AIM OF THE TASK =
Restate all the lines below word for word, but omit the pictures.

AVAILABLE DATA =
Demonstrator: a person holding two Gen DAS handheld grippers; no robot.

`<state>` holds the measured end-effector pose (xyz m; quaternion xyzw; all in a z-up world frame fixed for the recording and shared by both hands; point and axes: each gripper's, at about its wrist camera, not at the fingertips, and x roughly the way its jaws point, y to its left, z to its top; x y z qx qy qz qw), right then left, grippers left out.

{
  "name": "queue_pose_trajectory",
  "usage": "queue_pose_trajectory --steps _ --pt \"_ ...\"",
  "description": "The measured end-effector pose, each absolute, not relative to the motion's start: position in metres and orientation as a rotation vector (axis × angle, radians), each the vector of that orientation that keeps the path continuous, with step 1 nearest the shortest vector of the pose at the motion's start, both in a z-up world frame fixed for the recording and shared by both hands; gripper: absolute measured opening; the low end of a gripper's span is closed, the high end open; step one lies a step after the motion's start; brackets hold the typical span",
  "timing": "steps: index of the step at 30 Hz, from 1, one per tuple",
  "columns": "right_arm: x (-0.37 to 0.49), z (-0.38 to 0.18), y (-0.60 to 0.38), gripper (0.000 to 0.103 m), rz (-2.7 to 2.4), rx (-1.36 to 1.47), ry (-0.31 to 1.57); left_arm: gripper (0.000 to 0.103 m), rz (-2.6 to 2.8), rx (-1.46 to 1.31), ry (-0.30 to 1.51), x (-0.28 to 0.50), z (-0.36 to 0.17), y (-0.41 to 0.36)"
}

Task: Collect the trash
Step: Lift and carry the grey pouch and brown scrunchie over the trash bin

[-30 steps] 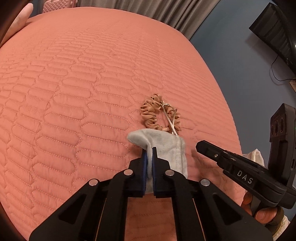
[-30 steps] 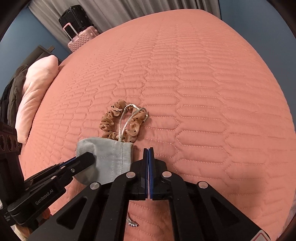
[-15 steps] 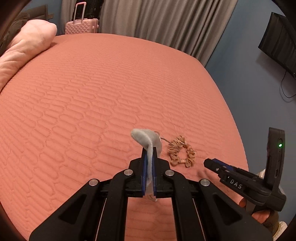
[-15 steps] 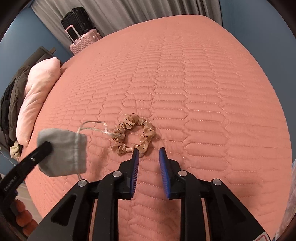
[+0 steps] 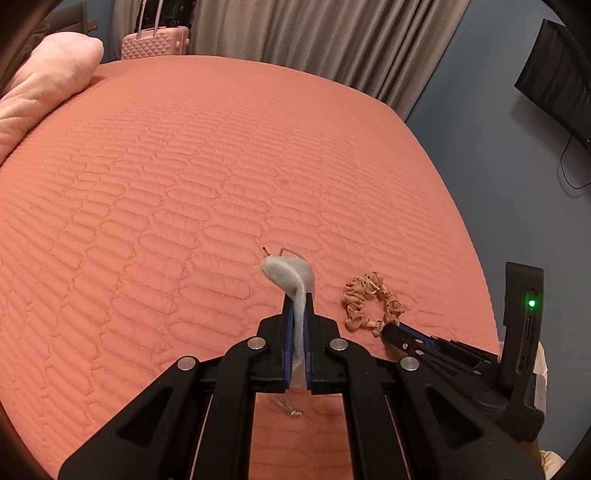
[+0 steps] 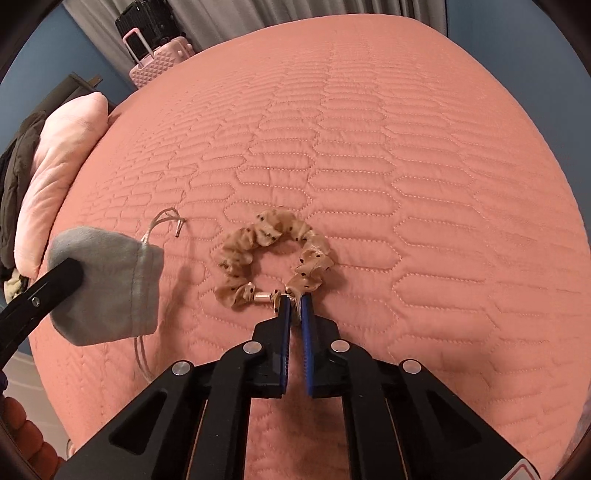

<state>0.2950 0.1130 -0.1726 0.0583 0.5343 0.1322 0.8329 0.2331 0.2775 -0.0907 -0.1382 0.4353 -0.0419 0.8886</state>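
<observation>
A grey drawstring pouch (image 5: 290, 275) hangs above the orange quilted bed (image 5: 184, 184), and my left gripper (image 5: 298, 299) is shut on it. In the right wrist view the pouch (image 6: 107, 284) floats at the left with its cord dangling. A tan spotted scrunchie (image 6: 258, 240) lies flat on the quilt. My right gripper (image 6: 294, 301) is closing its jaws on the scrunchie's near edge, with fabric pinched between the blue pads. The left wrist view shows the scrunchie (image 5: 365, 295) to the right of the pouch, with the right gripper (image 5: 391, 330) at its near rim.
A pink pillow (image 5: 40, 85) rests at the bed's far left. A pink suitcase (image 5: 155, 44) and grey curtains (image 5: 295, 33) stand beyond the bed. A dark screen (image 5: 554, 85) hangs on the blue wall at right. Dark clothes (image 6: 14, 166) pile up beside the pillow.
My left gripper has lifted the pouch off the bed, pulling its cord off the scrunchie. My right gripper opened, moved onto the scrunchie and closed on its near edge.
</observation>
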Motion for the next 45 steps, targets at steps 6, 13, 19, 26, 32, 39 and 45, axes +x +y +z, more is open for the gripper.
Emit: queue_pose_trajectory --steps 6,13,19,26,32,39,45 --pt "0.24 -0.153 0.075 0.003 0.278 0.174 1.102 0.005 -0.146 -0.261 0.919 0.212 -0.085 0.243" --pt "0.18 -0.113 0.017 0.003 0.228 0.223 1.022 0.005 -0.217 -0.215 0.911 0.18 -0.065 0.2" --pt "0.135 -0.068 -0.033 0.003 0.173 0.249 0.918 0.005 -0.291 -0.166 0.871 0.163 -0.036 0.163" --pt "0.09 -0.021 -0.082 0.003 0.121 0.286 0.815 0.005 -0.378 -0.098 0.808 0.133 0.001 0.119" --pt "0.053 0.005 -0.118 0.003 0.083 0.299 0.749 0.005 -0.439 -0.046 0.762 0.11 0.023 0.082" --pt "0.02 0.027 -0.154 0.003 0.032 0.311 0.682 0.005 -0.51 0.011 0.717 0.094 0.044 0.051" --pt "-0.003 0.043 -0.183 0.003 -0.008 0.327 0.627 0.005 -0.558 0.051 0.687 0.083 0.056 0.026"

EXERCISE RESULT =
Demonstrator: a person holding two Gen DAS handheld grippers; no robot.

`<state>` holds the measured end-effector pose (xyz m; quaternion xyzw; all in a z-up world frame fixed for the recording and shared by both hands; point and axes: each gripper's, at about its wrist camera, not at the fingertips, and x roughly the way its jaws point, y to its left, z to its top; x y z qx qy qz qw), right then left, grippers left out.

{
  "name": "queue_pose_trajectory",
  "usage": "queue_pose_trajectory --steps _ --pt \"_ ...\"",
  "description": "The measured end-effector pose, each absolute, not relative to the motion's start: position in metres and orientation as a rotation vector (axis × angle, radians), each the vector of that orientation that keeps the path continuous, with step 1 nearest the shortest vector of the pose at the motion's start, both in a z-up world frame fixed for the recording and shared by both hands; gripper: absolute measured opening; the low end of a gripper's span is closed, the high end open; step one lies a step after the motion's start; brackets hold the typical span",
  "timing": "steps: index of the step at 30 Hz, from 1, one per tuple",
  "columns": "right_arm: x (-0.37 to 0.49), z (-0.38 to 0.18), y (-0.60 to 0.38), gripper (0.000 to 0.103 m), rz (-2.7 to 2.4), rx (-1.36 to 1.47), ry (-0.31 to 1.57); left_arm: gripper (0.000 to 0.103 m), rz (-2.6 to 2.8), rx (-1.46 to 1.31), ry (-0.30 to 1.51), x (-0.28 to 0.50), z (-0.36 to 0.17), y (-0.41 to 0.36)"
}

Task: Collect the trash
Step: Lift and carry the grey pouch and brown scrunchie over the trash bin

[-30 steps] 
[-30 steps] 
[-15 steps] 
[-15 steps] 
[+0 steps] 
[+0 steps] 

<state>0.2950 0.1130 -0.1726 0.0583 0.5343 0.1322 0.8329 0.2331 0.2775 -0.0907 -0.1382 0.4353 -0.0419 0.8886</state>
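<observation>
A grey drawstring pouch (image 5: 290, 275) hangs above the orange quilted bed (image 5: 184, 184), and my left gripper (image 5: 298, 299) is shut on it. In the right wrist view the pouch (image 6: 107, 284) floats at the left with its cord dangling. A tan spotted scrunchie (image 6: 258, 240) lies flat on the quilt. My right gripper (image 6: 294, 301) is closing its jaws on the scrunchie's near edge, with fabric pinched between the blue pads. The left wrist view shows the scrunchie (image 5: 365, 295) to the right of the pouch, with the right gripper (image 5: 391, 330) at its near rim.
A pink pillow (image 5: 40, 85) rests at the bed's far left. A pink suitcase (image 5: 155, 44) and grey curtains (image 5: 295, 33) stand beyond the bed. A dark screen (image 5: 554, 85) hangs on the blue wall at right. Dark clothes (image 6: 14, 166) pile up beside the pillow.
My left gripper has lifted the pouch off the bed, pulling its cord off the scrunchie. My right gripper opened, moved onto the scrunchie and closed on its near edge.
</observation>
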Motion for the next 45 steps, targets at steps 6, 13, 19, 26, 32, 39 and 45, axes +x +y +z, more is open for the gripper.
Emit: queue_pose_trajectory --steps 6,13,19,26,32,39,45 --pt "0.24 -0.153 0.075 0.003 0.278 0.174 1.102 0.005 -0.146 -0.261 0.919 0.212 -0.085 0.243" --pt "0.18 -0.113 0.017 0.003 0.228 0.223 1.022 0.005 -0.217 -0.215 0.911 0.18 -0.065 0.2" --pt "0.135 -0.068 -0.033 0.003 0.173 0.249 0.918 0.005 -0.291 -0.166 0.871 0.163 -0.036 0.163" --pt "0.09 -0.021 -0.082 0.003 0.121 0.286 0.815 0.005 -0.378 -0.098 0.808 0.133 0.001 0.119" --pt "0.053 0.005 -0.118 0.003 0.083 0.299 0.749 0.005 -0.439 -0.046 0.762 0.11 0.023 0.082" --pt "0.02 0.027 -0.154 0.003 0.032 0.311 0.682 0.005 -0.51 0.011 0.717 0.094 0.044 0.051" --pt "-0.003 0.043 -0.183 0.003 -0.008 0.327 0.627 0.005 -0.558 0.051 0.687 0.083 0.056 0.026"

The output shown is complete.